自室の木の扉を静かに少しだけ押し開け、隙間から部屋の中を覗き込む。部屋の中は暗く、カーテンからわずかに漏れる夜明け前の空の明かりが、床を冷たい青い色で光らせている。凛のベッドのほうを見てはっとした。ベッドはもぬけの殻だった。
「お姉ちゃん——どこへ行っていたの?」
意外な方向から声が聞こえてきて、私は振り向く。凛は私のベッドの上にぺたんと座り込み、私の枕をぎゅっと両手で抱きかかえて、戸口に立ち尽くす私を見つめていた。問い詰めるような強い口調にぎくっとする。すぐに戸口から体を滑り込ませて、後ろ手に扉を閉めた。
「……トイレだよ」
「嘘だ。二時間以上もトイレに行くわけない」
凛は夜中に目を覚まして、ずっと私の帰りを待っていたのだろう。私はとっさに安易な嘘をついたことを後悔した。
「ねえ、どこに行ってたの?」
凛の声は怒りが滲んで震えていた。凛は抱えていた枕を振りかざすと、ぶんと振って私に投げつける。飛んできた枕は私の足に当たって、ぽすっと音を立てて床に落ちた。怒って物を投げる凛を見るのは、これが初めてだった。私は枕を拾うと、凛のところに足早に駆け寄り、隣に座った。
凛の顔を近くで見ると、頬のうえに涙の筋がきらりと光ったのが見えた。私がいないことに気づいて狼狽し、泣きながら私のベッドに臥せって時が過ぎるのを待っていたのだろう。どんな言い訳をしても、凛をもっと怒らせてしまうような気がする。私は自分でも驚くくらいに優しい笑顔を作る。

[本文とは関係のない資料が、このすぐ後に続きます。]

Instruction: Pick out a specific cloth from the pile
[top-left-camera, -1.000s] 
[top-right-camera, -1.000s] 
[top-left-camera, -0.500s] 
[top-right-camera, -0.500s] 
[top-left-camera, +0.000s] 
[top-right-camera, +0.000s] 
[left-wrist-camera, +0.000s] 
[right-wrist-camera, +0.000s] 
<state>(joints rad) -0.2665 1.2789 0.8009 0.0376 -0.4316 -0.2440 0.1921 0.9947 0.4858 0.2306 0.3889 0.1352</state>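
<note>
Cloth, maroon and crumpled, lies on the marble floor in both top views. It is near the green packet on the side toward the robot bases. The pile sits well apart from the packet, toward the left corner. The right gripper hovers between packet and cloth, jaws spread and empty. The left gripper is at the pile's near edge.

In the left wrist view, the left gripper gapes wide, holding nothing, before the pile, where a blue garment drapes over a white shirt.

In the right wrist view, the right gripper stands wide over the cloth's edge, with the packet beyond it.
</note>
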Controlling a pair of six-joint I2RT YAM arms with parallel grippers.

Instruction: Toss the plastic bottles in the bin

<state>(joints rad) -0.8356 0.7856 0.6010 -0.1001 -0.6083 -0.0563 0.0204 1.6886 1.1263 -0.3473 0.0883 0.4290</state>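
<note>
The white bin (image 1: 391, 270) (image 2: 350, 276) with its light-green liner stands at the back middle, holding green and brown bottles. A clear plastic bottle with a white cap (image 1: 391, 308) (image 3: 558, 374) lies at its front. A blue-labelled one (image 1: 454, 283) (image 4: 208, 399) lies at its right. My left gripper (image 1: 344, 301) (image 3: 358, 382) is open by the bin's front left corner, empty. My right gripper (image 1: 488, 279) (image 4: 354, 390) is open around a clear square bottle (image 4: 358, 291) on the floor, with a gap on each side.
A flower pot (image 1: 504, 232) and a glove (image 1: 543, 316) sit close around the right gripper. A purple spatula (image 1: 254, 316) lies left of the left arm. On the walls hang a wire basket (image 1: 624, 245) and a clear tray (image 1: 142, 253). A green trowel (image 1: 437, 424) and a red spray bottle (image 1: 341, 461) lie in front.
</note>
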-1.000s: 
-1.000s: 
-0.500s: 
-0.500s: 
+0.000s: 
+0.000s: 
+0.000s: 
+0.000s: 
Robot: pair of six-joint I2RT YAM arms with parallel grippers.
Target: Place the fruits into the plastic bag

「もう戻ってきたから心配ないよ。まだ暗いから、一緒に寝ようか」
そう言って凛の肩に手を掛けたところで——凛がはっと息を飲んだ。自分の中に沸き上がってくる感情をどうにか抑えこむかのように、凛は頭を垂れて拳を握りしめる。
「この香り……クロエ様、ですね」
一晩クロエのベッドで眠ったのだ。クロエがよくつけている香水の匂いが、私の体にも染み付いていたらしい。まずい。言い訳を考えて頭のなかがめまぐるしく回転するが、何一つまともな言い訳が思いつかない。
「……クロエ様が
「凛、聞いて。私は何もされてないから大丈夫だよ。そんなに怖い顔をして、寝ぼけてる……のかな」
私はごまかすようにふふっと笑って言ったが、凛にはまるで聞こえていないようだった。凛の肩が小刻みに震えているのが、私の手にも伝わってくる。
「……許しません。奏お姉ちゃんは、私と一緒に寝るんです。邪魔するなら私は——クロエ様を殺します。絶対に、殺します」
私が今までに聞いたこともないような冷たい声で、凛がつぶやいた。ふうふうと鳴る凛の呼吸が、少しづつ荒くなっていく。ぎり、と歯を食いしばる音が聞こえた。